2) “Across container boundaries”: not a Map‑only assumption, but a working‑set need
You wrote that my phrase “across container boundaries” sounded like an unstated assumption of Map view and container‑scoped work. That is a reasonable inference, and I appreciate the clarification about which views are container‑scoped and which are not.
However, my use of “across container boundaries” was not meant as a statement about which view I use, or as a claim that other views cannot solve the problem. It was meant to name a very concrete cognitive situation:
- I am in the middle of a thought process.

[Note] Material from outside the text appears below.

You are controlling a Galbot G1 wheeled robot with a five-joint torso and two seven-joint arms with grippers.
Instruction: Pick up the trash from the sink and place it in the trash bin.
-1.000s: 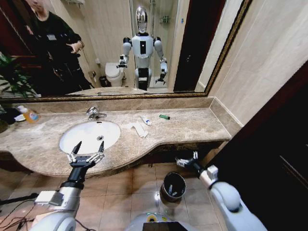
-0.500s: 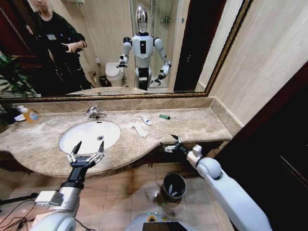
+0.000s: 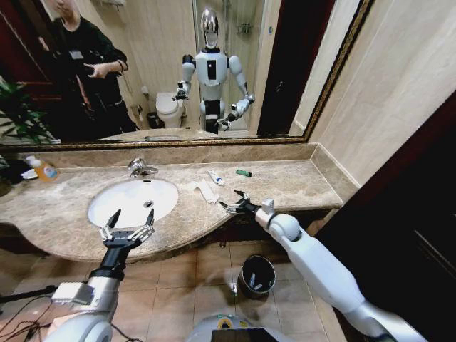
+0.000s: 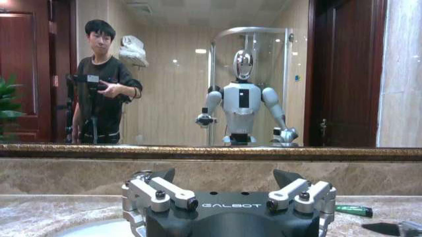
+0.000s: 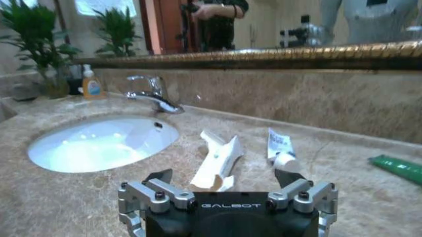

- I realise that some other note (which is not conveniently “right here” in the current context) needs a small change, a link, a tag, an attribute update, or a quick annotation.

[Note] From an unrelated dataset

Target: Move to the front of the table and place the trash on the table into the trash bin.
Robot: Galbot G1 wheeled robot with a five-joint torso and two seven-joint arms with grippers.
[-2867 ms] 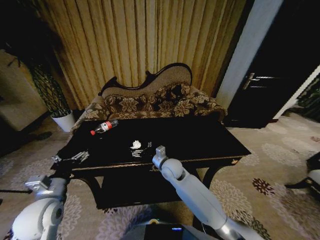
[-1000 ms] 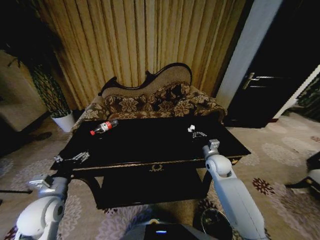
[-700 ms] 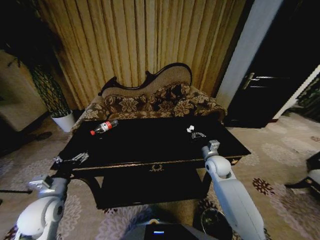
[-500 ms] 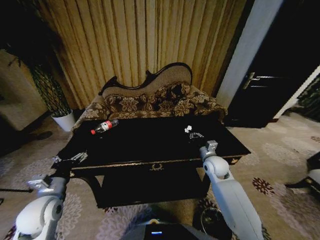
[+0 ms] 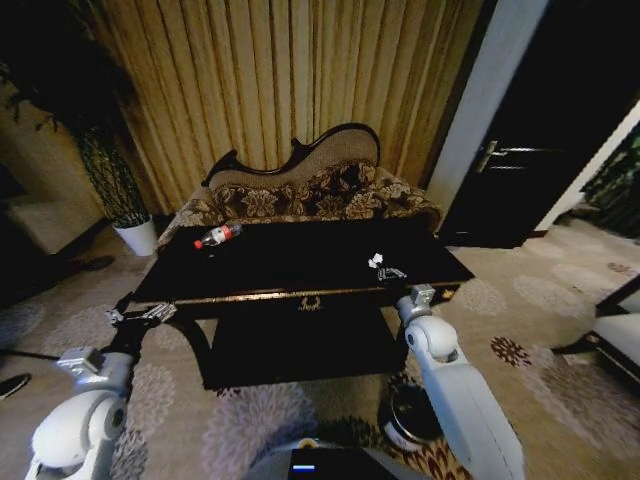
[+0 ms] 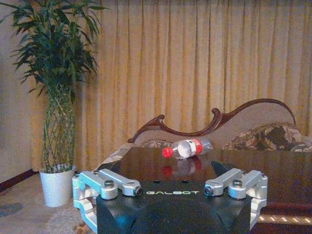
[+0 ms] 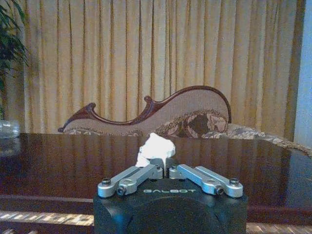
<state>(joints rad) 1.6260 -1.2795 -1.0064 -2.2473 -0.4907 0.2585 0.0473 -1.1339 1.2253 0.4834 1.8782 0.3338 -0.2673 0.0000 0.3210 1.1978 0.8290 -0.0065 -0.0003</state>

- The main risk is not that Tinderbox cannot do this, but that the detour required to locate and edit that note breaks the momentum and I never return to the original thought thread.

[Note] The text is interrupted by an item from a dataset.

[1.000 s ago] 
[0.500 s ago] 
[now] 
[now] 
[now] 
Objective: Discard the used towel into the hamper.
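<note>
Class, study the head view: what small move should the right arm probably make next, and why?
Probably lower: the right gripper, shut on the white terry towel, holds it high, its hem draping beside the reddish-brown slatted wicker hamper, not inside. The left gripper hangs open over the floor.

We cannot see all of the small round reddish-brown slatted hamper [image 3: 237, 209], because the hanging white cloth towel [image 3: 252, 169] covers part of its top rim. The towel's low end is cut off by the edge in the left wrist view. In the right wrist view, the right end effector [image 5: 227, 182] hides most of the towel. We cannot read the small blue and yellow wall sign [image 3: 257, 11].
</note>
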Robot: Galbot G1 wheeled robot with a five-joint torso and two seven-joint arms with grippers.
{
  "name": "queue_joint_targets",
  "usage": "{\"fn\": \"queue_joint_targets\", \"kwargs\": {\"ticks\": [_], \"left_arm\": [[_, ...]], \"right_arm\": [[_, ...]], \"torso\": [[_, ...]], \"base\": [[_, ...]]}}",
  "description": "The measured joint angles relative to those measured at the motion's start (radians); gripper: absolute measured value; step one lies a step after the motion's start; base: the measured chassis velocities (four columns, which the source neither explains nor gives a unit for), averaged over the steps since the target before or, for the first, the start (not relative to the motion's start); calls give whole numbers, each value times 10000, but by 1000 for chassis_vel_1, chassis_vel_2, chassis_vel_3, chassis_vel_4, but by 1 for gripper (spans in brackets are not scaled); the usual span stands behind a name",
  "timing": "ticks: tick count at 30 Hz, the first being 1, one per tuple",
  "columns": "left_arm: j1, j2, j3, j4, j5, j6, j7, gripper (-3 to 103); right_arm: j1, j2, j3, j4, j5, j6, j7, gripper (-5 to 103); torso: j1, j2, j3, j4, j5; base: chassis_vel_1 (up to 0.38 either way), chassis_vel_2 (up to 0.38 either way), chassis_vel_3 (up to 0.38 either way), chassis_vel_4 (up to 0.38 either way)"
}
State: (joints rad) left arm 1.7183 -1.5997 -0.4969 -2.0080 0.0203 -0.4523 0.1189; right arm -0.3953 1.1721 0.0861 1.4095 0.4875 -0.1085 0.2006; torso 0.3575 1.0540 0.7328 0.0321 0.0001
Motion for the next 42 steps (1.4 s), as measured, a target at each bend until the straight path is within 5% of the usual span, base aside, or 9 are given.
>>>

The “separate note window” pattern is one way to maintain a stable working set in front of me while I keep moving. If there are better ways — especially view‑native ways — I am genuinely interested in those. But the requirement stays the same: protect the continuity of thought.
3) The “tabbed group” aspect is a means to protect the thinking flow
What I was trying to point to with the “tabbed group” idea is not a preference for tabs as such, but the cognitive effect of having several relevant notes gathered into one stable, compact working set.
In the middle of a thought process, the problem is often not “finding a note” in principle, but keeping multiple notes simultaneously available without constant context switching. A tabbed group (if it behaves as expected) is useful precisely because it:
- keeps several notes co-located in one place, rather than scattered across the desktop,
- allows fast switching within the same window, which reduces the “navigation tax,”
- makes it more realistic to keep a small constellation of notes open long enough to actually work the thought through (capture → edit → connect → integrate), instead of interrupting the process to manage windows.
So, the substantive point is: tabbed grouping is valuable insofar as it reduces micro‑friction and helps sustain continuity of attention at exactly the moment where thinking is fragile.. Everything else (split/merge/OS settings) is only in service of that goal.
4) Where I fully agree with your “missing piece” hypothesis
Your “bottom line” resonates strongly: if Tinderbox offered a smooth method to open a different target note as a stand‑alone window via an incremental search or prompt (akin to the zip‑link path matcher), then much of the window choreography would indeed become unnecessary.
And this is precisely what I mean by Tinderbox as a tool for thinking: not “more UI,” but a shorter path from intent to action, so the thought is not lost while managing context. If there is an established technique today (even if it is slightly indirect) that approximates this — for example via Quick Find, a specific view, or a repeatable pattern you have seen work — I would very much welcome that guidance.
5) A small but important clarification of my stance
I am not arguing that there is one best workflow for everyone. Screen size, number of displays, and individual working style clearly matter — as you noted. My claim is narrower:
- There exists a “thinking‑flow” mode of work in Tinderbox where micro‑friction matters disproportionately.
- The window/tab/merge behaviour is relevant only insofar as it helps enter that mode and remain there.
- Therefore, my interest is: what practices, affordances, and UI paths best protect that mode, across different setups.